Leader, Manager, Servant?
- Details
- Category: Organisation
- Created on 16 December 2009
- Written by Steve Burrows
As published in Isle of Man Newspapers
One of the enduring problems in business is that of promoting employees into "management" positions. Good workers expect to be recognised, rewarded, and progress up the rungs of the ladder in return for their commitment and contribution to the organisation. One day, if they're lucky, the next rung of the ladder is a management position in which they will be responsible for other workers who execute business process instead of doing all the grunt work themselves. Often we promote people who have delivered exceptional results as workers into the coveted management role, only to see them inexplicably fail.
The job of a worker is to execute business process, selling, making, delivering, accounting etc. Most business process is a repetitive and formulaic cycle which can be predicted, documented, executed and measured. Hopefully the worker, over time, learns the full repertoire of business processes within his or her orbit, and the related measurements. When we promote them to become a manager they know the business processes that their staff must undertake, and they understand the measurements, albeit perhaps not their significance. So they are equipped to train, supervise and measure the processes performed by their staff, and that is what they do. All well and good so far.
But this is where the problem starts. We manage and measure process, but rarely do we manage and measure progress to objective and outcome. As business leaders we have vision; if we can do A, B, and C we will get to Z, the outcome we desire. Nobody sets up a business to execute a process. Process is merely a necessary set of steps in achieving an outcome, yet we often fail to communicate the desired outcome to our managers and staff, or measure their progress towards it. In some cases this may be reticence, our desired outcome is often quite venal (what are we in business for?), in others it is simply an absence of communication, allowing us to believe that our managers and staff share our objective of the desired outcome whilst they in ignorance believe their function is to execute the process. The scale of the problem grows with the organisation, as our business develops and we take on more staff we touch each of them less, depend on our managers more, allowing the vision of our desired outcome to become diluted. For the staff on the ground, the process becomes the dominant measure of their work.

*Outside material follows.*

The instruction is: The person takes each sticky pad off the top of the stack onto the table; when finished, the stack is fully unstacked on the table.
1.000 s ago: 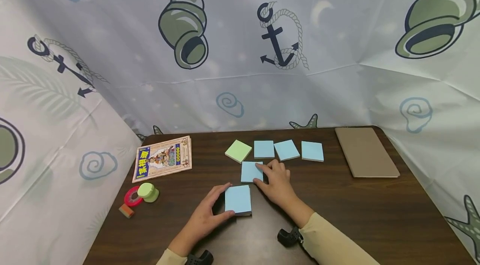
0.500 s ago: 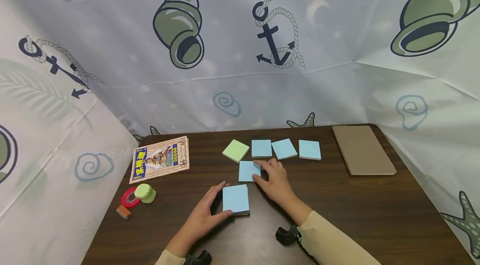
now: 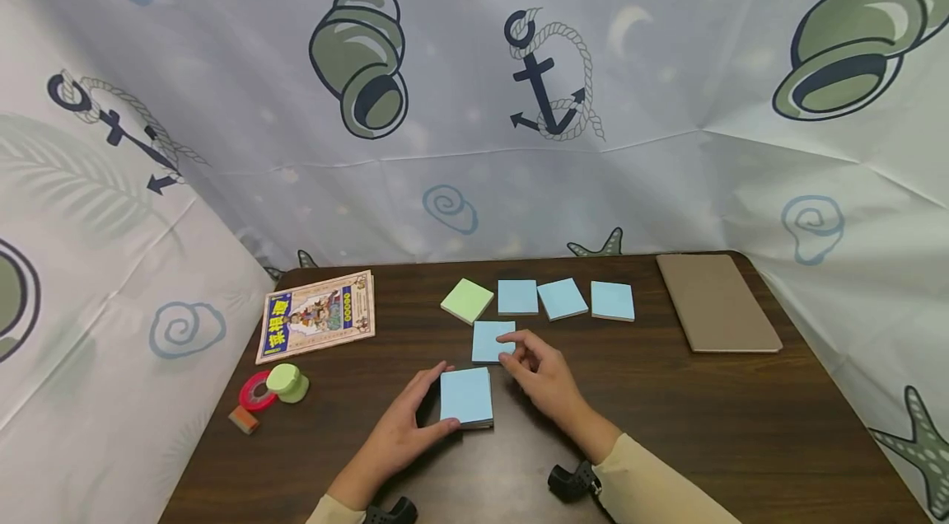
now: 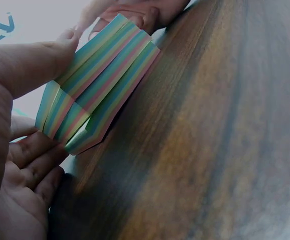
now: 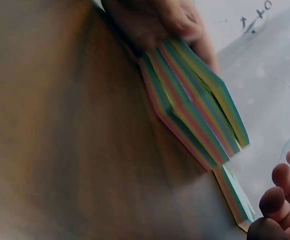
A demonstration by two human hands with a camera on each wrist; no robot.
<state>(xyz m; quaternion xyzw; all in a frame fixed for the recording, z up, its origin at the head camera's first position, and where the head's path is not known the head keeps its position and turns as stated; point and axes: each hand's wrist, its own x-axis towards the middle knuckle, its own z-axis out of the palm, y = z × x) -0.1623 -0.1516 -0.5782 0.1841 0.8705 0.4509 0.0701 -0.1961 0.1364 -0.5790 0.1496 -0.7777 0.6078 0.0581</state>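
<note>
A stack of several sticky-note pads [image 3: 466,396] with a blue top lies on the table near its middle. My left hand [image 3: 404,425] holds its left side, thumb at the front corner and fingers at the back. Striped layers of the stack [image 4: 94,95] show in the left wrist view between thumb and fingers. Just behind the stack lies a single blue sticky-note pad [image 3: 486,341]. My right hand [image 3: 550,382] hovers at that pad's right edge with loosely bent fingers, the index fingertip overlapping it. The right wrist view shows these fingers [image 5: 287,175] with nothing between them.
Along the back lie a green pad [image 3: 467,300] and three blue pads [image 3: 517,297]. A brown notebook [image 3: 719,301] is at the back right, booklets [image 3: 319,316] at the back left. A red tape roll [image 3: 255,390], a green round container [image 3: 287,382] and an orange-grey block [image 3: 243,419] sit left.
My right fingers have loosened from the single pad and drawn slightly back to the right. The left hand and the stack stay in place; the head view shifts a little.
</note>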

To overcome this we as business leaders must lead our managers, enable them to share the vision of the outcome, and help them to measure their progress towards achieving it. We must also assist, enable and empower them to lead their staff likewise.
In my experience this is where the transition from "worker" to "manager" so often fails. In promoting our employees to management positions we omit to develop within them the leadership skills necessary to be an effective manager; perhaps we assume that they were born with leadership, or maybe we fail to recognise that management is a leadership role. Whatever the reasons, the result is managers who manage process instead of leading their staff closer to the desired outcome. If we fail to enable, engage and lead our managers towards our visions and desired outcomes they will fail as managers, either through not providing leadership, or by leading their staff towards their own visions instead of ours. We cannot assume that those we appoint as managers will be natural leaders, we must coach and develop them to enhance their leadership abilities, share with them our visions and the outcomes we seek, and we must measure them on their contributions to those outcomes, not simply on the execution of process by the staff they manage.
So where does the servant fit in? One of the key functions of leadership is to enable; we don't merely tell people what to do, we assist them, coach them, help them overcome the barriers they face in achieving our desired outcomes. Part of the role of the leader is to be a servant, to not only possess and communicate vision, but to actively assist people in achieving that vision - The leader must serve his people in order that they may follow. The concept of the leader as a servant of his people is natural to great leaders, but its documented expression as a leadership philosophy is relatively recent, with the publication of "The Servant as Leader" by Robert Greenleaf in 1970.
In coaching and developing our managers to become leaders we need to teach them concepts that may seem counter-intuitive; managers new to leadership generally perceive it as a position of command, and the idea of the leader as a servant will not occur without help. The role of a manager as a leader is the epitome of Servant Leadership, requiring the manager to develop, empower, assist and support his staff in the course of managing their activities and leading them towards our desired outcomes.